Journey – Tales from a French Campsite
Cande sur Beuvron. Time slips by like water trickling through my fingers, a steady stream of moments. I am swimming in the pool. The pool is small and edged with trees, there are pink flowers and the shade dapples the water. I like it best when I’m alone. I swim up and down always heading for the shade.
Later I walk to the beach along a forest path, the smell of resin from the pines is very strong. Near the beach there is the scent of curry plant, the sound of crickets. A man runs past me to the sea; he dips down, collects water in a container, and crouching begins to paint the sunset. There are bikes and kites, a couple doing Tai Chi, people collecting shells.
The rhythm of camping is sleepy. I eat, I swim, I read, I write. We move between camps, each one a bead on a necklace, Cande sur Beuvron, St. Emilion, Honfleur.

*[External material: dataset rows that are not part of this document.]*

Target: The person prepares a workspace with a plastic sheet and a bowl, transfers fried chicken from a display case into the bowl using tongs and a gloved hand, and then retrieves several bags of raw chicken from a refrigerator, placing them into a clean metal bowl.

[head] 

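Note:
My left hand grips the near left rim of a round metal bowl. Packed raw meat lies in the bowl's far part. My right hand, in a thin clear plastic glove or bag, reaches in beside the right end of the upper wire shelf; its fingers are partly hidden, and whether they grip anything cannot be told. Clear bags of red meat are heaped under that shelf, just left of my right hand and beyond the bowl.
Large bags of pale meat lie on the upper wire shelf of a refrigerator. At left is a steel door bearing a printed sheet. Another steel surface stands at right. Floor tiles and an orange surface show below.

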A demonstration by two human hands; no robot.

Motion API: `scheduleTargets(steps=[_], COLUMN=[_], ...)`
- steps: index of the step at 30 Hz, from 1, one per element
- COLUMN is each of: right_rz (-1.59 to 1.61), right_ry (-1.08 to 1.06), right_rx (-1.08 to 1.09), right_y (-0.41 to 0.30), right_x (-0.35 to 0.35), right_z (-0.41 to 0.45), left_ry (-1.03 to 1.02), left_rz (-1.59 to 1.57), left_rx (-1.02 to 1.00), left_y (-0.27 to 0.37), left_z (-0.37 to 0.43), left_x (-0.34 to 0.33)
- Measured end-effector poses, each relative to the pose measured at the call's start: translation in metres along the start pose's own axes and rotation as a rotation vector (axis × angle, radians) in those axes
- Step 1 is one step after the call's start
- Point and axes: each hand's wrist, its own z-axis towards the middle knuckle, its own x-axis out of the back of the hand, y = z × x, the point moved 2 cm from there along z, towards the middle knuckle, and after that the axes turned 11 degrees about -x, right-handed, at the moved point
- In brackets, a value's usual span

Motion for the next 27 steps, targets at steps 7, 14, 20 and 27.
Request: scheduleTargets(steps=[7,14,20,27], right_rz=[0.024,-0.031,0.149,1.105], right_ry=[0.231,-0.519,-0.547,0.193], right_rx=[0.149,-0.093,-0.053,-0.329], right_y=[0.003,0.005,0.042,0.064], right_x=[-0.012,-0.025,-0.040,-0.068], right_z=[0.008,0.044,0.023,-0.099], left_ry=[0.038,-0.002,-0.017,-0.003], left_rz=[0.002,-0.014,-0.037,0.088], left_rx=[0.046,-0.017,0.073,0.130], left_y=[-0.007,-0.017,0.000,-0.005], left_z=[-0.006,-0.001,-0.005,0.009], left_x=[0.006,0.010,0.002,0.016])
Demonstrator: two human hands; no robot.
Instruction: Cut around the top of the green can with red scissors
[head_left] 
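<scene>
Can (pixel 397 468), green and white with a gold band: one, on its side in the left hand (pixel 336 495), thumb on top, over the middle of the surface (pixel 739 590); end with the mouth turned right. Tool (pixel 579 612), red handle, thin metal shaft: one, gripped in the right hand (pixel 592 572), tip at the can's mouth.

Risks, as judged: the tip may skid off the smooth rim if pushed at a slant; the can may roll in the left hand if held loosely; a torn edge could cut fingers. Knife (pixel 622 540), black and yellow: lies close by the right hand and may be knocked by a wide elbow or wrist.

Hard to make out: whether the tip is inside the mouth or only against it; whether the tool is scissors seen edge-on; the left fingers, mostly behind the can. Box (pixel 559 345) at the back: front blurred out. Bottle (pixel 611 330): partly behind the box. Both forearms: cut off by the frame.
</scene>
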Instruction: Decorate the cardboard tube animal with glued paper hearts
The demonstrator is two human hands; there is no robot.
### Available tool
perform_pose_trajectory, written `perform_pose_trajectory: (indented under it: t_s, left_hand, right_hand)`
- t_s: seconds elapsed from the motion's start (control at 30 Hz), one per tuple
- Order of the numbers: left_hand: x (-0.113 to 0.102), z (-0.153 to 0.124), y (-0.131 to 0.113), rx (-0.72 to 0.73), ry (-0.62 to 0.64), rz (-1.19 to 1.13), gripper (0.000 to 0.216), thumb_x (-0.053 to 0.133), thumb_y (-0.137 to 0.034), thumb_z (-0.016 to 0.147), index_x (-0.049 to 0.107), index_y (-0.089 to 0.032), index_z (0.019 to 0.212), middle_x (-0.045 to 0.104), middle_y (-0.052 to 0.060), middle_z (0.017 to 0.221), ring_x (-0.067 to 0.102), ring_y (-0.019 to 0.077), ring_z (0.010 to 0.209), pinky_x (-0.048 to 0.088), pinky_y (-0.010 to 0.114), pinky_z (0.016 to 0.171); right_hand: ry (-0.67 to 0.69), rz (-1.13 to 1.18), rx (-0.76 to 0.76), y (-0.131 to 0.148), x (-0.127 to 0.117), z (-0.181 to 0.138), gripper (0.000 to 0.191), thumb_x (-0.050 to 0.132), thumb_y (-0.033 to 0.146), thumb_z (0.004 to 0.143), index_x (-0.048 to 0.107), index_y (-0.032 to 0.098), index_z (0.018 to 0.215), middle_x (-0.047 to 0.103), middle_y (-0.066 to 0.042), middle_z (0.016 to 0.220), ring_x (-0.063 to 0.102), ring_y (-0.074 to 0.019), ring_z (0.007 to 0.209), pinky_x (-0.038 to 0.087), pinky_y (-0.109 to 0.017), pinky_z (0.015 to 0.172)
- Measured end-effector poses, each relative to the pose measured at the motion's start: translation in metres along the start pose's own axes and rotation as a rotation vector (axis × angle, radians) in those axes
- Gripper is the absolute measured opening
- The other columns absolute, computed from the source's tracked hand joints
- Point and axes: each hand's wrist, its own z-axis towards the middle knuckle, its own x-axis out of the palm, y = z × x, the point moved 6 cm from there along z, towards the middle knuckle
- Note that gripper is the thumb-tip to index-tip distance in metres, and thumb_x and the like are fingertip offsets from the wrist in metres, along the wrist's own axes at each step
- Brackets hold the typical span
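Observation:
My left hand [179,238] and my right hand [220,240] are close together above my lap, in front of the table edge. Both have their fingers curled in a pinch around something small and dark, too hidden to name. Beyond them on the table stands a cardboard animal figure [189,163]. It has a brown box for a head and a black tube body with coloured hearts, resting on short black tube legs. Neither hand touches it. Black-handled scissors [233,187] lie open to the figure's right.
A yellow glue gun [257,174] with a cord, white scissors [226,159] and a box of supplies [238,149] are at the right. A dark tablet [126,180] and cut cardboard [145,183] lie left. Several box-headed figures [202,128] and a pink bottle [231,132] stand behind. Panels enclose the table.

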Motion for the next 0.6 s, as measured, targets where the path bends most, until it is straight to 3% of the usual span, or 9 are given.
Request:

At St. Emilion I buy wine and delight in its sunset lights, sipping it slowly. The lady of the chateau says if we drink it now it will taste of strawberries, blackberries and cherries but if we save it the wine will taste earthy, of mushrooms and leaves. We go to the market at Castillon and find goat’s cheese, black olives, plump, black, glistening prunes that I eat like sweets.
Every morning I collect baguettes and pain au chocolat for breakfast. I swim and swim and swim. There is a small tent opposite, two canvas chairs and a folding table, a primus stove. The couple sit around a storm lantern and talk in quiet voices for hours. I like to watch him in the morning as he prepares the coffee. He does everything carefully and quietly. His skin is brown against his white shorts and T-shirt, his hair gold against his skin.
Early in the morning I pass a man on a patch of grass, he has slept outside all night in his blue sleeping bag. When I pass him going for my morning wash I see he is half out of his cocoon, brown arms wrapped around his chest. He sleeps, oblivious to my passing. Hot days slip past. I lie on the sun bed in the dappled shade and read.
Honfleur has tall houses lining the quay, five to six stories high, painted in muted colours of grey and pink and cream, very narrow. It pours with rain so we shelter beneath an awning with a middle-aged couple; we strike up a conversation about the weather and holidays and horseracing, Deauville racetrack is near. The man is drunk and very friendly.
Later I buy a brooch, two chicks sheltering beneath a red umbrella, they have red feet. According to the stallholder it was made ‘pendant la guerre’. She pins it to my blouse and every time I glance down the red catches my eye. I will take it home and put it on my jacket to remind me of this time. I don’t say anything but I see it as a lucky omen.
When I get home I pin the brooch to my jacket but I catch it with my hand and the umbrella breaks off. I keep the pieces to glue together but then the chicks disappear. Now I only have the umbrella, kept safely in a box with other damaged jewellery, earrings without hooks and broken necklaces.